I legitimately haven’t had a windows update take more than 5 minutes during the reboot phase for years. Most of the time it’s about 30 seconds.

[–] halcyoncmdr 4 points 7 months ago* (last edited 7 months ago) (15 children)

Same here. I don't know what people that have all these issues are doing, but none of my systems or those of my friends and family have these issues.

We also aren't fucking around with the various random guides to "debloat", mess with telemetry, eetc. however, so I can only assume that it's things in those guides and programs that cause issues. For the people with enough technical knowledge to look for the guides but not enough knowledge to know what they do, or care enough to find out.

The longest update I've had took about 15 minutes. My system never restarts in the middle of use to install updates, with the only exception when I was actively hitting the delay button for several days to see if I could force it to. And it finally did, after several days of it asking and me telling it no, and it still gave me a countdown to save my work. It did not randomly restart while in use without warning.
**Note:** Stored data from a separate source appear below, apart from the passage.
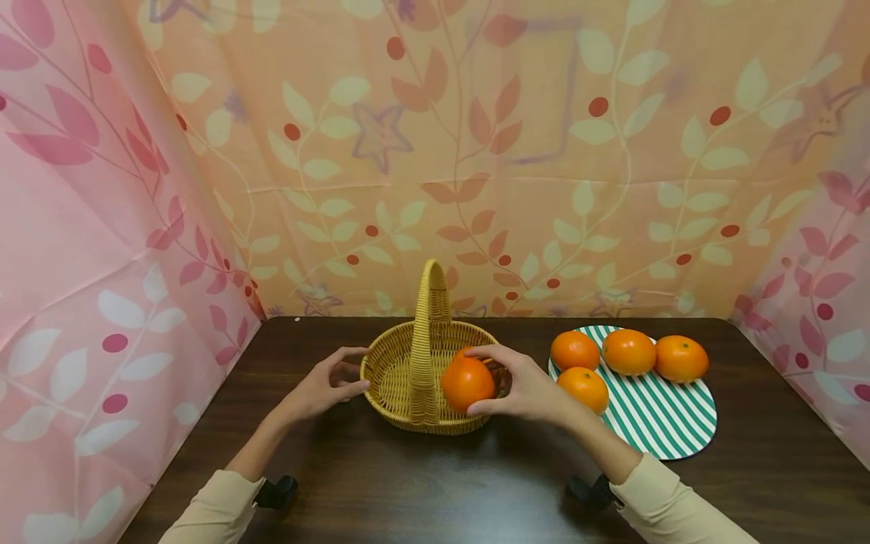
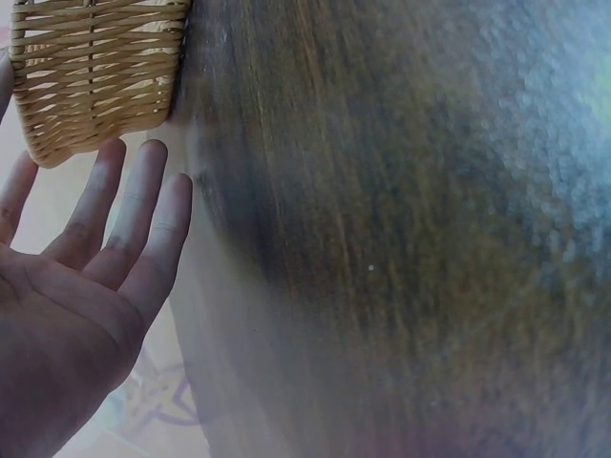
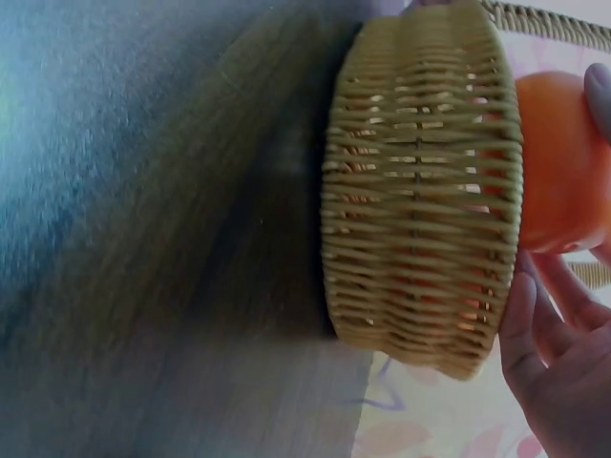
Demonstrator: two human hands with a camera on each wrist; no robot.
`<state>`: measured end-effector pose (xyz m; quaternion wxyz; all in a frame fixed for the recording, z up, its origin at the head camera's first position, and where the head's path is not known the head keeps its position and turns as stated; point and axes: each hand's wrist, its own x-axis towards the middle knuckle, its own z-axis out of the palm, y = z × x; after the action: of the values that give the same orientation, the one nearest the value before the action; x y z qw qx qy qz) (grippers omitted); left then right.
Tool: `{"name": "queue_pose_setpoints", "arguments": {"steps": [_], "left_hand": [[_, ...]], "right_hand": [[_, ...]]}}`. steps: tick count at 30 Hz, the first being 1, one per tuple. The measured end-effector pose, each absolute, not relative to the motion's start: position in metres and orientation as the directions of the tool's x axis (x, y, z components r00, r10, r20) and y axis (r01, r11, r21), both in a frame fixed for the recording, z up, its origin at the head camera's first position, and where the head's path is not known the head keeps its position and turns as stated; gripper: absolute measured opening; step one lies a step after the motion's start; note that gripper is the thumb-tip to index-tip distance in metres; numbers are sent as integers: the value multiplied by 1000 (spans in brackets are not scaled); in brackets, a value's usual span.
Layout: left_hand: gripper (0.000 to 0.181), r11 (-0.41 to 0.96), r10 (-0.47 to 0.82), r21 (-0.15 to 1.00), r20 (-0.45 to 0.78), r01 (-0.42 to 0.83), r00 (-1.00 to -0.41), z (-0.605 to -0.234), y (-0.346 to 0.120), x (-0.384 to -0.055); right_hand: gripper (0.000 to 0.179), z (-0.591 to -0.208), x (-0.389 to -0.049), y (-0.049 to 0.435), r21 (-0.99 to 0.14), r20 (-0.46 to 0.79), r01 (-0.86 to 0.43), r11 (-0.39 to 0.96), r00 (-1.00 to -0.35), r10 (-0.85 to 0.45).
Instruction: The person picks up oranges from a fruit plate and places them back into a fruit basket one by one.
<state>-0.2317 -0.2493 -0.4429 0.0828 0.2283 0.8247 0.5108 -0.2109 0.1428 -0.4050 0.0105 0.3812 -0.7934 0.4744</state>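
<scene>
Basket: the wicker basket (image 1: pixel 389 412) stands upright on the dark surface (image 1: pixel 421 483), between the two hands and within easy reach of both, its handle (image 1: pixel 421 340) arching over the middle and leaving an opening to either side.
Held orange: one orange (image 1: pixel 469 385) sits in the right half of the basket's opening, beside the handle, and bulges above the rim in the right wrist view; whether it bears on the bottom cannot be told.
Right hand: the right hand (image 1: pixel 523 384) grasps that orange, fingers over the top and thumb at the near side, a grip that probably suits a round, smooth skin and keeps the handle out of the way.
Left hand: the left hand (image 1: pixel 319 389) has its fingers loosely extended, touching the basket's left end without clenching, probably to steady it against a nudge from the other side.
Weave: orange colour shows through the gaps, perhaps a second fruit; unclear.
Mat: the striped mat (image 1: pixel 669 419) lies right of the basket, bearing four other oranges (image 1: pixel 629 352) grouped toward its far and left edges, handy for the right hand.
Backdrop: floral cloth (image 1: pixel 435 151) hangs behind.
</scene>
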Motion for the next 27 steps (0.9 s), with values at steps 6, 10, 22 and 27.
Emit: {"name": "queue_pose_setpoints", "arguments": {"steps": [6, 10, 22, 27], "left_hand": [[59, 376, 461, 881, 91, 287, -883, -445, -250, -231], [58, 374, 462, 881, 94, 290, -882, -445, -250, -231], [58, 382, 471, 877, 86, 291, -878, -443, -249, -231], [57, 389, 467, 875, 81, 288, -880, -441, -249, -231]], "right_hand": [[74, -410, -209, 136, -681, 431, -672, 290, -689, -583], [75, -412, -208, 135, -666, 437, -677, 314, -695, -571], [38, -410, -209, 157, -692, 480, -677, 249, -690, -542], [27, -407, -209, 178, -714, 457, -650, 259, -714, -530]]}}
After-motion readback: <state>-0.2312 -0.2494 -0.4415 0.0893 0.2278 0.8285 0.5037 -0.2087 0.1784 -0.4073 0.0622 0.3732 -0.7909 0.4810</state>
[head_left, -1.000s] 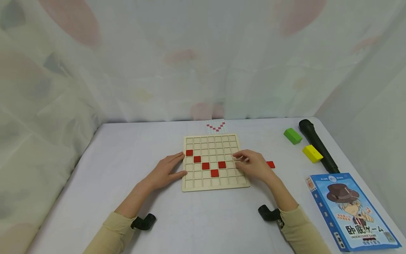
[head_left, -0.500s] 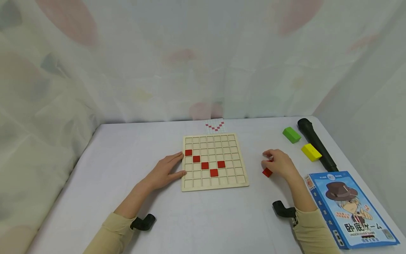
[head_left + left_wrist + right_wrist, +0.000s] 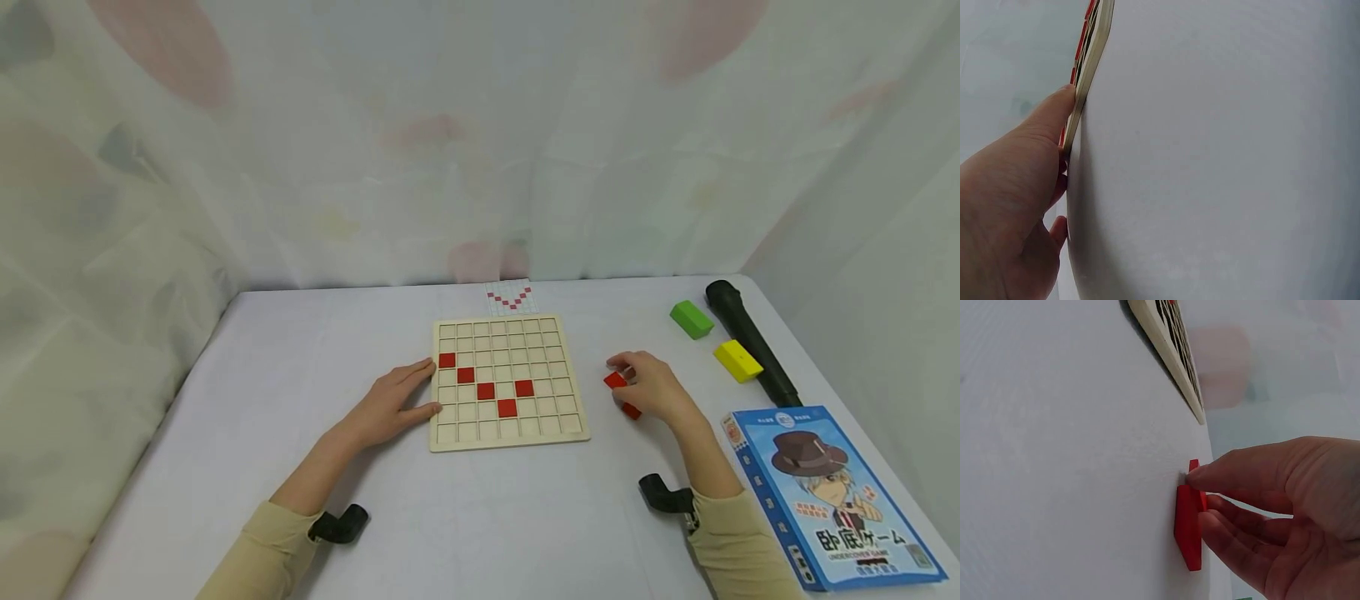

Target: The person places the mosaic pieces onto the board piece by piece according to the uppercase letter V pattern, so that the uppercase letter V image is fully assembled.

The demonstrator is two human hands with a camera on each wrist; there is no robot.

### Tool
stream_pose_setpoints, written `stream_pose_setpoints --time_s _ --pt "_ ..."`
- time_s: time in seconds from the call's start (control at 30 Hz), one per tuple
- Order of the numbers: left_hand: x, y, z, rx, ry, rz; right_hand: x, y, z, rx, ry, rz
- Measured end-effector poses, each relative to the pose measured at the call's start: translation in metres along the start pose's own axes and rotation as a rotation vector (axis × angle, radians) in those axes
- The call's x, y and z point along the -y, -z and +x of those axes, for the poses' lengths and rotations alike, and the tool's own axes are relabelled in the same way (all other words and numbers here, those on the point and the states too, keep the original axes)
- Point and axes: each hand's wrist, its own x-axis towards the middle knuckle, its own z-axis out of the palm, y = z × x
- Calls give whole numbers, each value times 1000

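Observation:
A square wooden grid board lies mid-table, with several red square tiles set in its cells. Along its left edge rests my left hand, thumb and fingers extended; the left wrist view shows the thumb against the board's side. To the right of the board, my right hand pinches a red tile between thumb and fingers, low over the table. Another loose red tile lies right beside it, partly under the hand in the head view.
Behind the board lies a small pattern card with red squares in a V. A green block, a yellow block, a black microphone-shaped object and a blue game box occupy the right side.
My right hand has moved right, off the board to the loose red tiles, and now pinches one, shifted slightly left. The left hand stays at the board's edge.

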Motion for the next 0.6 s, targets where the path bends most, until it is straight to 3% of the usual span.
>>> stream_pose_setpoints --time_s 0.3,0.6 --pt "-1 1 1 2 -1 0 -3 -7 7 -101 66 27" --pt "-1 -1 0 1 3 -3 -7 -9 9 -84 118 36"
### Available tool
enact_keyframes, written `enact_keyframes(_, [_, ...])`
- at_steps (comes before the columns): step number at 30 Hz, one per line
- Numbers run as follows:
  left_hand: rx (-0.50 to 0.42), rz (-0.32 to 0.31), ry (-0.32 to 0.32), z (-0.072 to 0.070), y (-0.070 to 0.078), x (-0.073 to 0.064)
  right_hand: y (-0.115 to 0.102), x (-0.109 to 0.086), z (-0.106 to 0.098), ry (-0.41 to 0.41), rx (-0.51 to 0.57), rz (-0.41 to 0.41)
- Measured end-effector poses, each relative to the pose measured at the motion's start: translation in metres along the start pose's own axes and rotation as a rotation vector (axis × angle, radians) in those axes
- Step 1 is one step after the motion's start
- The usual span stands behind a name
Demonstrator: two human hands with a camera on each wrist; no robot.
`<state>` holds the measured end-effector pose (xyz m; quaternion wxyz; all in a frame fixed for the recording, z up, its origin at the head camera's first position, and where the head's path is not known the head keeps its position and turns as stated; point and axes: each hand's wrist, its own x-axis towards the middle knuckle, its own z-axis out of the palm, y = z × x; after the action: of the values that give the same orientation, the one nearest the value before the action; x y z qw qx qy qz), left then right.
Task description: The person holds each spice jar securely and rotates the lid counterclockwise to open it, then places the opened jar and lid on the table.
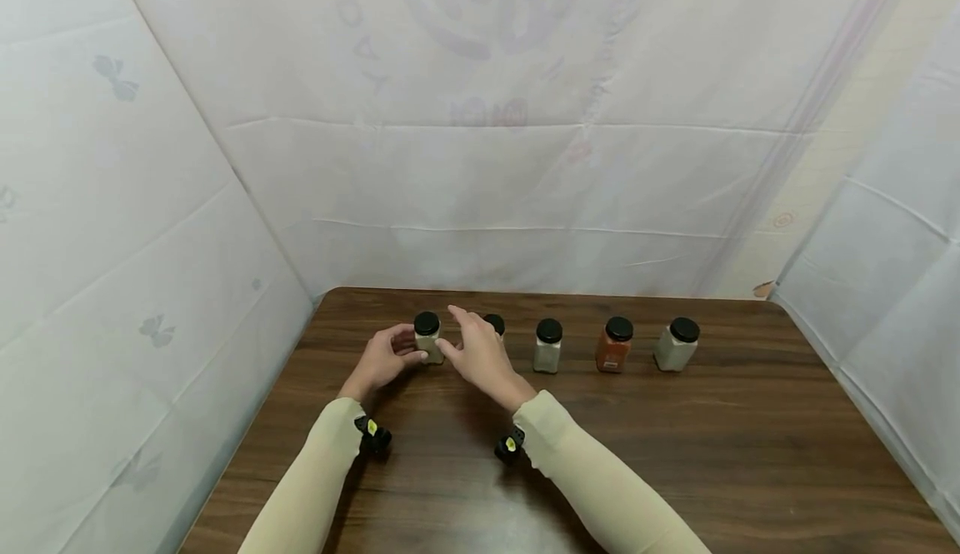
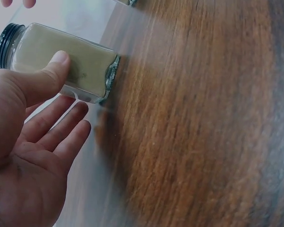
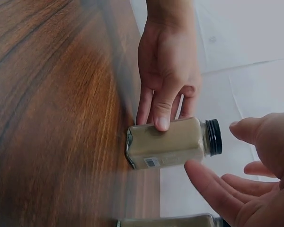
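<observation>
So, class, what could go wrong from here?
The right hand may knock the second jar from the left, which it partly hides in the head view. The leftmost jar might tip if bumped at its lid, since the left hand holds it lower down.

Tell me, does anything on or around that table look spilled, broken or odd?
Nothing looks spilled, and the leftmost tan-filled jar stands upright, lid on. One oddity: a brown patch low on the back cloth, near the far right corner of the table. Its dark colour stands out; I can't tell whether it's a tear or mark.
</observation>
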<state>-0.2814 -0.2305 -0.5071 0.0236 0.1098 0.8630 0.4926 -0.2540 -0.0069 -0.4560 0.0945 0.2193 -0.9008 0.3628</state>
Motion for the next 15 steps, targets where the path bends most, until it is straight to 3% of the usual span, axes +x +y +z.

Programs like candy crush, that had install links that were preinstalled (it's not the full game, just a link to install it) I uninstalled like any regular app and they never returned. I use my system like a regular user, not mucking about blindly in the registry, and never run into these weird issues people complain about. I block telemetry I don't want at the network level. The OS never knows and I don't have to blindly trust random guides telling me to mess with things that aren't intended to be messed with. The OS seems to work just fine with telemetry connections working but failing to connect, as would be expected and tested by MS. People messing with those things manually is not something they'd likely spend much, if any, time on testing.

From my experience, many so-called "power user" complaints are caused by the user doing things they don't understand, outside of what would be expected and tested.

[–] Molecular0079 -1 points 7 months ago (7 children)

The longest update I’ve had took about 15 minutes.

Asking someone to take 15 minutes out of their work time to do updates is exactly why people DON'T want to update. Even 15 minutes is insane. That's a whole standup meeting, that's a whole presentation, that's work disruption for a bunch of people.

Linux updates in a minute. That's the kind of performance we SHOULD be expecting in the modern age and that Microsoft refuses to deliver.

[–] [email protected] 1 points 7 months ago (1 children)

I'm sorry but as much as I hate Windows, the only updates that take this long are feature updates that happen twice a year. The vast majority of windows updates take less than a minute for me and don't require a restart. Even the ones that do finish in under 5 mins

[–] Molecular0079 1 points 7 months ago

Not true. Cumulative updates also take a while, so do the .NET runtimes. Maybe you have a system with a super fast NVMe drive and a new CPU so you don't realize it, but other OSes can do much more with much less powerful hardware.